Yeah, utilitarianism implies human extinction is required, which is why you should realize that utilitarianism is psychotic and evil.
While I may be less virulent than you in my critique, I agree that Utilitarianism has a end-of-Humanity consequence ultimately. The main point does not have to involve AGI.
It’s basically because this philosophy deconstructs and separates the nature of Values from Humans by choosing specific characteristics (consciousness, qualia etc.) and making those the only thing worth caring about. This inevitably leads to the question: can we make these characteristics without Humans?
If the answer is YES, then it follows that it’s more efficient to pursue those WITHOUT the annoying biological limitations of Homo Sapiens. Which then leads to his irrelevance at best or worse (if Humans refuse Optimal Utility).

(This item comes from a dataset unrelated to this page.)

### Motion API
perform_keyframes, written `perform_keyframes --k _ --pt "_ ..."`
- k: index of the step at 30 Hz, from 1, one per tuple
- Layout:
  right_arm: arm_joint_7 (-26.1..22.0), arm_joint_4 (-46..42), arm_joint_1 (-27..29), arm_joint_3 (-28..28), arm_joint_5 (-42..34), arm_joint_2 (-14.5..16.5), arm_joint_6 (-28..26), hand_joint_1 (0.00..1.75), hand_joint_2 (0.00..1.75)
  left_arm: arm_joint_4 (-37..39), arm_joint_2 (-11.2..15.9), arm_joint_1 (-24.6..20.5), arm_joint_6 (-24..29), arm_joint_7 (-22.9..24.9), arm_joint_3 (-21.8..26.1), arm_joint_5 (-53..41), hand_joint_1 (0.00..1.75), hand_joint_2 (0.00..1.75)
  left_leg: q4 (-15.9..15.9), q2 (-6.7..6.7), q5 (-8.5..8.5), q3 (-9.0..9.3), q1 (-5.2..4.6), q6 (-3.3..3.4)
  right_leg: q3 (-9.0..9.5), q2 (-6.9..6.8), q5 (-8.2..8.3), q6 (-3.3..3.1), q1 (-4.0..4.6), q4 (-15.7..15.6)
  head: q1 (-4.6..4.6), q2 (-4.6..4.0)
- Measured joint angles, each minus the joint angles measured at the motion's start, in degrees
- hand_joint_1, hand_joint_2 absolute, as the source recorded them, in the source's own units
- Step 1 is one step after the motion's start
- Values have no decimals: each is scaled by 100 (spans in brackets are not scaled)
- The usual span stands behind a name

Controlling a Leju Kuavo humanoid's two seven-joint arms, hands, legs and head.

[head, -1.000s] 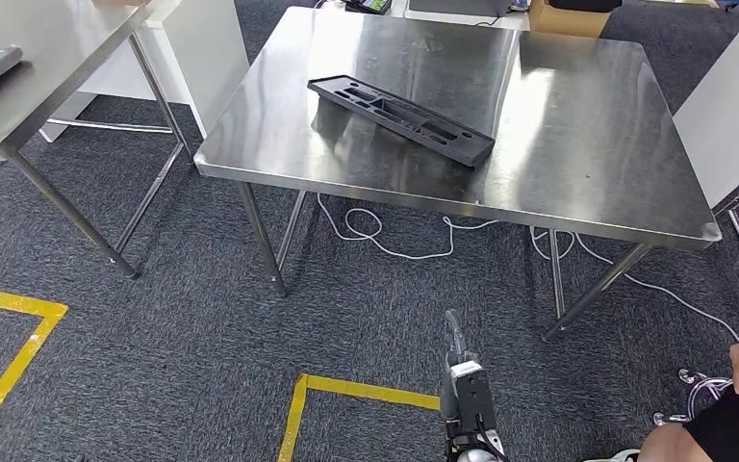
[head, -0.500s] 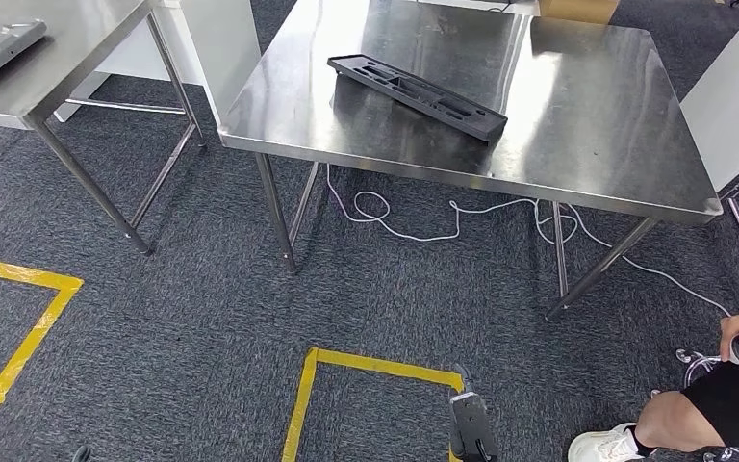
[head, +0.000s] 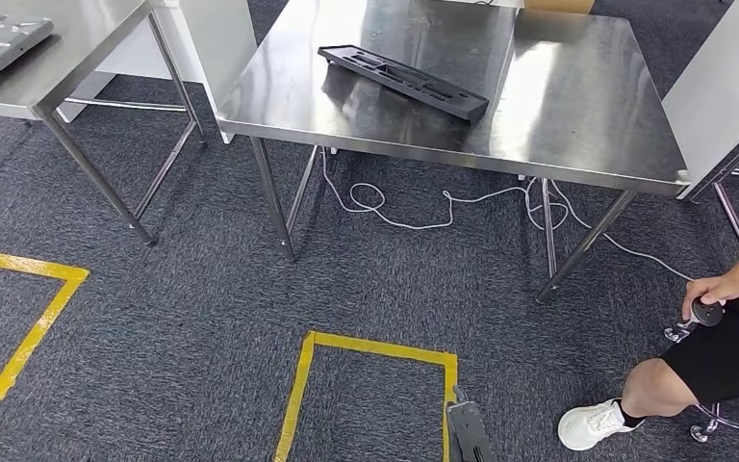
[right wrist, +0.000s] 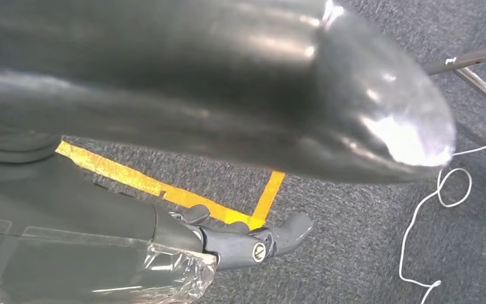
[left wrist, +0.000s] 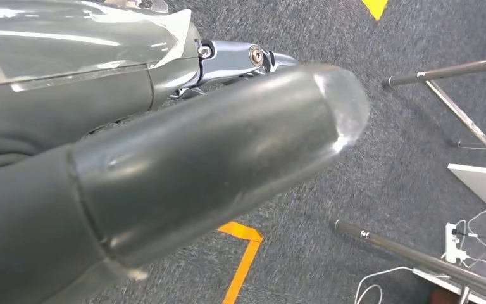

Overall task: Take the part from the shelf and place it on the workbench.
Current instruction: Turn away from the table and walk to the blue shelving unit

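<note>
Black part lies flat on the workbench, near its front-left edge. Left hand and right hand hang over carpet; grip state cannot be told.

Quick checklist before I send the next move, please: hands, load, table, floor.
1. Left hand free: ok, nothing in it.
2. Right hand free: ok, nothing in it.
3. Part picked up: not ok, neither hand holds one.
4. Room on table: ok, bare steel beside the black tray.
5. Floor ahead: not ok, a white cable lies under the table.
6. Right side: not ok, a person sits close by.
</note>
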Motion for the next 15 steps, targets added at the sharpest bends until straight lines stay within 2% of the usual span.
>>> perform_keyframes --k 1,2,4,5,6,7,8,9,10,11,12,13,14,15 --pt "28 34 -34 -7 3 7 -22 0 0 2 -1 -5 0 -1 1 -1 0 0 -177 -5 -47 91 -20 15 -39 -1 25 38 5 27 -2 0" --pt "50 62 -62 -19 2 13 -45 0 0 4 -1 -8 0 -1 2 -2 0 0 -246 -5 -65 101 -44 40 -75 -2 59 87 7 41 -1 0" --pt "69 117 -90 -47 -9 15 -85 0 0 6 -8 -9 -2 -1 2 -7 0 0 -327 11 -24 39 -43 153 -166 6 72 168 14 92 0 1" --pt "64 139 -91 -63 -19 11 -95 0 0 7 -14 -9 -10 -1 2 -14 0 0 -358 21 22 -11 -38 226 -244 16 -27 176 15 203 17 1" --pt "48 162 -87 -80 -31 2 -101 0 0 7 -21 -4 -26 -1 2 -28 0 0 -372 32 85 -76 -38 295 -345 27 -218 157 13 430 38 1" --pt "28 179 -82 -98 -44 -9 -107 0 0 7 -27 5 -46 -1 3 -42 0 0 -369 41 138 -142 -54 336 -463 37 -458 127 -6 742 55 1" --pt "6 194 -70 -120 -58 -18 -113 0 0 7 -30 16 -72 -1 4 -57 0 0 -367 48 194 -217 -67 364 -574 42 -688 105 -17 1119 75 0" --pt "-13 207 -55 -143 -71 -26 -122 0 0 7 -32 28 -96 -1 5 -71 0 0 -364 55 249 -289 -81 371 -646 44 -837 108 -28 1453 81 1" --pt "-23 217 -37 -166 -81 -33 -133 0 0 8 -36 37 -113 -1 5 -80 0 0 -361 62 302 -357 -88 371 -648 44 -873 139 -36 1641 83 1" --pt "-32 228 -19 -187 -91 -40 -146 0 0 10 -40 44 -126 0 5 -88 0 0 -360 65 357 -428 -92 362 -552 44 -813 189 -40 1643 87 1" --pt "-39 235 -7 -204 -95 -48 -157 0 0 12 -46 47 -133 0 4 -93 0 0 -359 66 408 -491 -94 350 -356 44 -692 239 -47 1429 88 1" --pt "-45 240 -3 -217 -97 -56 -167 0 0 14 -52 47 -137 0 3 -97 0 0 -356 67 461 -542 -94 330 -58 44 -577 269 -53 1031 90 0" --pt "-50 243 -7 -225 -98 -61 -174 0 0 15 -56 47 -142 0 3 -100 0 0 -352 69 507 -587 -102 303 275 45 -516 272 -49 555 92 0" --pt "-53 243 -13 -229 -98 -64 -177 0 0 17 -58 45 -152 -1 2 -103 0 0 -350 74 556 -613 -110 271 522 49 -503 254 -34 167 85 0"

That’s exactly right. All forms of utilitarianism have this problem. That’s why ethics should be more focused on obligations than values. It’s a human system based on who we are rather than one optimized for machines.
Obligations seem to imply a particular value, though. One of the biggest issue for these other normative theories, imo, is that they have a hard time dealing with decision making under uncertainty (see Seth Lazar on Duty and Doubt or MacAskill and Morgensern on the Paralysis Argument)
I care far more about keeping humanity alive than solving every conceivable edge case.
Can you not imagine that torturing some amount of puppies is worth a human’s painless death? Can you then not double that torture and say it is worth a 2 humans painless death or maybe some x amount of painful death on one human? Can you not keep scaling this up until you get to wiping humanity out?
What about genetic drifting? Say you have some well defined version of what a human is genetically (I’m skeptical that you can do this but whatever). Evolution will presumably keep moving us slowly and slowly to the point that 1) some “humans” are no longer in your definition of human and 2 these “humans” that aren't distinguishable from some of the humans in the edge case of your well defined definition.
Point here being that when you base a fundamental part of your moral theory on a concept that doesn’t ‘carve reality by its joins’ (i.e. humanity), you’re gonna get into tons of problems. We need other concepts - like hedonic states, qualia, consciousness - that might be more reality carving.
I’m going to choose the human over whatever number of puppies you suggest and I’m not concerned with the genetic differences between humans now and potential humans millions of years in the future. There is also a very clear distinction between humans and other animals so the idea that this is not “reality carving” is absurd. The human vs non human distinction is the most clear cut difference between different living things in our world. Nothing else has our capabilities and no other animal can do what we can.
Your approach to morality is incredibly disturbing. You think that having clear cut categories is the most important normative consideration. You think it’s so important that you would rather kill 8 billion people then loosen it. That’s insane.